Over the last 50 years, cars have nearly doubled in weight and top speed, tripled in acceleration, and use about the same amount of fuel. They have also added many safety features such as air bags, and comfort features such as air conditioning.

They sure have.

2001 Toy Echo Auto 35mpg Curb 2080

2001 Toy Prius " 41mpg Curb 2765 Gen 1

2005 Toy Prius " 45mpg Curb 2900 Gen 2

2010 Toy Prius " 50mpg Curb 3042 Gen 3

That hybrid now has a larger engine and better performance. Modern cars are way nice for comfort and safety. But this is what always happens. The Civic, Sentra, or any of the formerly smaller SUV's have mostly been supersized just like us :)

Either with that hybrid or the TDI it seems to me that it is now very possible to build a production car that gets nearly 100mpg, given the trends you pointed out. But since this is mainly what's offered and, hey the mileage is better anyway, it's easiest to just play along. Besides everybody else is in a big vehicle and if you run into them...

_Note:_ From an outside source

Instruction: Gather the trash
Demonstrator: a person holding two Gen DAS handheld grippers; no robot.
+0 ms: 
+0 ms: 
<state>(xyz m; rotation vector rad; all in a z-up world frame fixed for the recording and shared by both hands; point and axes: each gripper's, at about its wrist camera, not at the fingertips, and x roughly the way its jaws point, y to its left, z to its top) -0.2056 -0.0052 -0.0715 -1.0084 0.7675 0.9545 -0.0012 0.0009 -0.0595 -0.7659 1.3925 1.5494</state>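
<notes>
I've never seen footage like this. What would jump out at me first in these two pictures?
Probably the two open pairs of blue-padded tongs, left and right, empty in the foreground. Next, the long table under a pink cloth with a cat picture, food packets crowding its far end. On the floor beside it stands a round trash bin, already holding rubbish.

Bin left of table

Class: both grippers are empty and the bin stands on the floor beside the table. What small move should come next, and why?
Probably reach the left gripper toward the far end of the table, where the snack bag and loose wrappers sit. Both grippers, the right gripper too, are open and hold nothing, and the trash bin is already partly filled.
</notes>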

For a really good commentary on the obesity problem of modern cars relating to electrics, check out this story;

http://www.lowtechmagazine.com/2010/05/the-status-quo-of-electric-cars-b...

"The 2010 Nissan Leaf and Mitsubishi i-MiEV have exactly the same range as the 1908 Fritchle Model A Victoria: 100 miles (160 kilometres) on a single charge"

Incredible

Quite so. His statement that "we don't need better batteries, we need better cars" is right on the money

Check out the link to the trev.
http://teamtrev.com/about/trev-the-car/

What is disappointing is that they had a road going protoype on 2005, and it has not progressed beyond that.

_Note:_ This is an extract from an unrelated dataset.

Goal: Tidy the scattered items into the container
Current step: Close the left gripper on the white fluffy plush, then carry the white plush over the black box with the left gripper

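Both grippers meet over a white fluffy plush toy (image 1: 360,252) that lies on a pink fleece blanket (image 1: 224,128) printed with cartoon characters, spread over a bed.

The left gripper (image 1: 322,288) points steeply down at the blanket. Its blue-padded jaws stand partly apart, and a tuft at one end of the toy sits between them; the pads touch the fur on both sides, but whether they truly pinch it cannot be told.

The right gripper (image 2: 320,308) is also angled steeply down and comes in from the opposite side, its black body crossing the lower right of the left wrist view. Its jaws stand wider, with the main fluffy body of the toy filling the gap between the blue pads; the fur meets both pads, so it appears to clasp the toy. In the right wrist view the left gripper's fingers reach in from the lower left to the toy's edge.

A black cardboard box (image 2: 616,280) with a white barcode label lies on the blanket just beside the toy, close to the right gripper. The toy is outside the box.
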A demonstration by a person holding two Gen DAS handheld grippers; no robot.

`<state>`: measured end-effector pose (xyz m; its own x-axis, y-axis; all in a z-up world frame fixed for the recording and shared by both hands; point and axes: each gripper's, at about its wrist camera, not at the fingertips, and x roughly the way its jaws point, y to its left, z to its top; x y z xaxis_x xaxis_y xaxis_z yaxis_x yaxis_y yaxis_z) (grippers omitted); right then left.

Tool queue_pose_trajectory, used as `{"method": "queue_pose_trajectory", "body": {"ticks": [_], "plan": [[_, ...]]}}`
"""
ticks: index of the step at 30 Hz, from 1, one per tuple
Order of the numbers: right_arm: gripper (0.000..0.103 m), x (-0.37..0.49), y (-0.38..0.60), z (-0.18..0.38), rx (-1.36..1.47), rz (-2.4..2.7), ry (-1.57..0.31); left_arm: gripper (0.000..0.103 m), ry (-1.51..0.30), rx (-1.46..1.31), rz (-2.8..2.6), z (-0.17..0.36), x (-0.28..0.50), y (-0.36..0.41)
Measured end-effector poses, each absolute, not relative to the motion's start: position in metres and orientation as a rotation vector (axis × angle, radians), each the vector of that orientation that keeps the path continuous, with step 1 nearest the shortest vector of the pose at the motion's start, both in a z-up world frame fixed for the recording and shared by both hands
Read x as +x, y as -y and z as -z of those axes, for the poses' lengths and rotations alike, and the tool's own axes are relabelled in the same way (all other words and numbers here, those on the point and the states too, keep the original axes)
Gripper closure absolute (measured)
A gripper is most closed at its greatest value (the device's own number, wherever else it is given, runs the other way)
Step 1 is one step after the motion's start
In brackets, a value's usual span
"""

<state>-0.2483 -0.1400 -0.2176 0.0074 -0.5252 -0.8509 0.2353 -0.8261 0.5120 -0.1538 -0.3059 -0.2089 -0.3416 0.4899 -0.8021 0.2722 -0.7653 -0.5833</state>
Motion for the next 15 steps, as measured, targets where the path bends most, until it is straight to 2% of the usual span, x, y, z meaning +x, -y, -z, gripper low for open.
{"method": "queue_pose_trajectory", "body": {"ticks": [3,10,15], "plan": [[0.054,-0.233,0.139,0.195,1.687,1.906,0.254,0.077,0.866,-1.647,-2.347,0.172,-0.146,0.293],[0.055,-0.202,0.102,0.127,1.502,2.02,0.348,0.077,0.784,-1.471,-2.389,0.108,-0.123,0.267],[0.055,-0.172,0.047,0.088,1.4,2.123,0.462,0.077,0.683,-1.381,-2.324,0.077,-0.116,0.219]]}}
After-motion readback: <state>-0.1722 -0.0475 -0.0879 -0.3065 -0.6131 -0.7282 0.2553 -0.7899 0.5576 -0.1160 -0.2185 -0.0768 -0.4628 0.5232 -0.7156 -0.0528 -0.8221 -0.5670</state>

Volkswagen has a surprisingly similar concept, which has also not progressed beyond that stage;
http://www.seriouswheels.com/cars/top-vw-1-liter-car.htm

Of course, neither of these are new, the original one is still the most eye catching;

http://en.wikipedia.org/wiki/Messerschmitt_KR200

The specs really are amazing.
A single cylinder 10hp, 2 stroke engine that is reversible, so you get four forward and revers speeds!
Kerb weight of 500lb, top speed of 56 mph

And then, there is the world record holder for the smallest "car" ever built, the Peel P50, powered by a 49cc engine!
It weighs 130lbs - less than most of its drivers! No reverse gear, so the driver gout out, picked it up and turned it around.

http://thegreenmileage.wordpress.com/tag/microcars/

And how do you impress your SUV driving workmates with a car like this? (from wikipedia)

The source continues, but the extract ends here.